ESPN is the perfect example of this. The Worldwide Leader spent $15 billion to get the Monday Night Football contract for 8 years, $7.3 billion just for the college football playoff games for 12 years, $2.25 billion for SEC football games for 15 years, teamed up with Fox to give the Pac-12 $3 billion for rights to their games for 12 years, then there’s the Big 10, ACC, etc, etc And that’s just for football! That’s not counting the other major sports contracts they need to pay, such as NBA and MLB.
There’s tremendous pressure on the networks for ratings in the age of the DVR and timeshifting and streaming. Sports is one of the very few forms of televised entertainment that is almost impossible to timeshift. So they’ve become especially valuable for advertisers. But, still, ESPN has to jack up their carrier fees to the cable companies, which is directly passed on the consumers. But then blue-haired grandmas who don’t watch sports complain to their congressmen about sky high cable bills and ask why they have to pay essentially an ESPN tax for stuff they don’t watch. There is pressure building for this. Richard Blumenthal joined with John McCain to offer a bill that would force a la carte pricing. The bill sorta died, but you know there is pressure building when a guy like Blumenthal, whose state is home to ESPN, could get behind something like that.

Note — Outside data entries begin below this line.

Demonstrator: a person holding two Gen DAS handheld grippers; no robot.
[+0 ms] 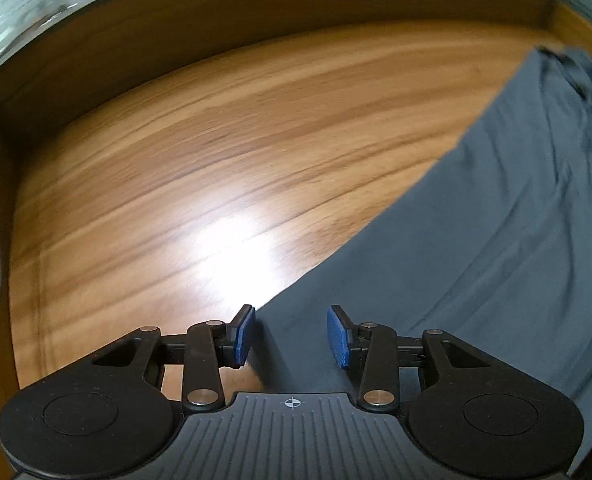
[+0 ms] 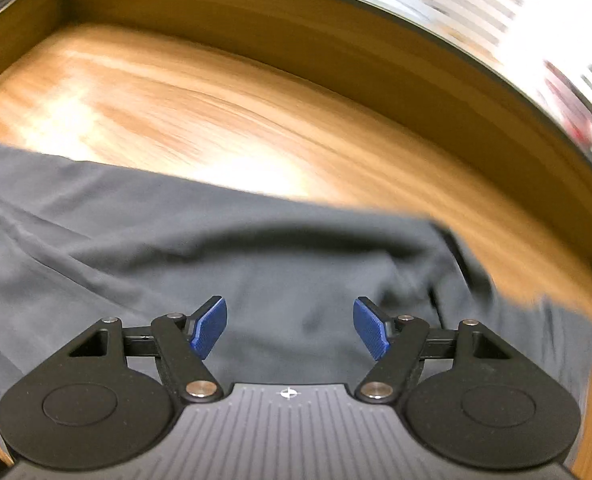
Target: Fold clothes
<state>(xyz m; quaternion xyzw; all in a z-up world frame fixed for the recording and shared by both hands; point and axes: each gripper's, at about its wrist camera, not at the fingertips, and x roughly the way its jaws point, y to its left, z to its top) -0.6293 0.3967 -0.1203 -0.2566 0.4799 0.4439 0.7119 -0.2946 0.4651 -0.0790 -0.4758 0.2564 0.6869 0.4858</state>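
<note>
Wood surface [image 1: 175, 160] bare; grey cloth [image 2: 175, 248] looked thin, limp, light. Best pinched at its edge; left claw [image 1: 289, 336] part-open, right claw [image 2: 289, 328] wide, both empty.

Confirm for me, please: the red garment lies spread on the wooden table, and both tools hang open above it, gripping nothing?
Not quite: the garment is grey, not red, as the right wrist view shows. The rest holds: it lies spread on the wooden table, and the left tool and right tool are both open, gripping nothing.

Bare wooden tabletop [image 1: 175, 152] beside garment [image 1: 516, 220]; raised rim [image 1: 255, 4] behind.
</note>
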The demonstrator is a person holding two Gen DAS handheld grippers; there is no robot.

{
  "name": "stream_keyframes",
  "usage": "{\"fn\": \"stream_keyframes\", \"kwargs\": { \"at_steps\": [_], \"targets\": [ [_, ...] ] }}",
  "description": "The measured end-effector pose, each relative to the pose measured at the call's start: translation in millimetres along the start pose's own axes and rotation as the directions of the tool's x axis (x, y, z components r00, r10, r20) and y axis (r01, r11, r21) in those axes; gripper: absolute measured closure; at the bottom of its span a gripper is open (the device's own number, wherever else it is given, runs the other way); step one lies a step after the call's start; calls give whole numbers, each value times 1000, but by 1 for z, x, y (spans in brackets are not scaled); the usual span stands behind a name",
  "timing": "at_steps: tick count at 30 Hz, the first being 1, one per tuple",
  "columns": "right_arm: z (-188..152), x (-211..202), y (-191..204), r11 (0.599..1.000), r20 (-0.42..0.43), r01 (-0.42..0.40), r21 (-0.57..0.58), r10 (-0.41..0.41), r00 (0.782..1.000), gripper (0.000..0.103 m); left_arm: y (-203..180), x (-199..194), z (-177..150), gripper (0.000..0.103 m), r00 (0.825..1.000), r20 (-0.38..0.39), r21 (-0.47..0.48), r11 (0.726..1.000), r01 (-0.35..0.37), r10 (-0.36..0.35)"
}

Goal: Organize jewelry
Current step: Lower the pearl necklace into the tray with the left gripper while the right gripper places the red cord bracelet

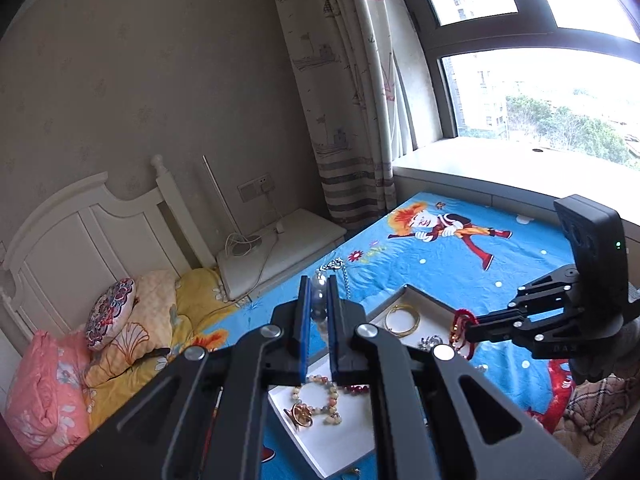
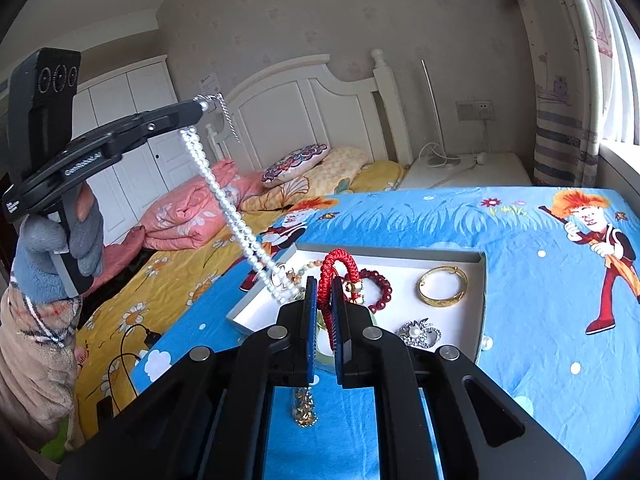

Even without a la carte pricing, people are cord cutting, and there’s tremendous pushback from the cable companies to the networks against any hikes in carrier fees because the cable companies aren’t stupid; they see that rate hikes leads to more cord cutting. Meanwhile, ESPN is desperately trying to cut costs, but they’re in a difficult position because their biggest expenses are these long-term contracts that cannot be reduced. What It’s going to have to create its own streaming service. But if they do that, then that might actually accelerate the cord cutting, since sports is one of those few things that people still stick to their cable service (you can’t watch the BCS playoffs on Netflix). But if lots of people suddenly cut cable and sign up for ESPN streaming, it’s going to devastate cable television as we know it.
Meanwhile, I imagine that ESPN fans will be surprised by the real cost of their entertainemnt. Because all of those blue-haired grandmas and everyone else who has a cable subscription but doesn’t watch sports are today subsidizing ESPN’s costs for everyone who does watch sports. But once the cable subscriptions collapse, there will be less subsidizing by non-sports viewers and ESPN viewers will have to shoulder more and more of the costs. Which totally sounds fair, but I expect a total shock from people when they’re hit with the bill.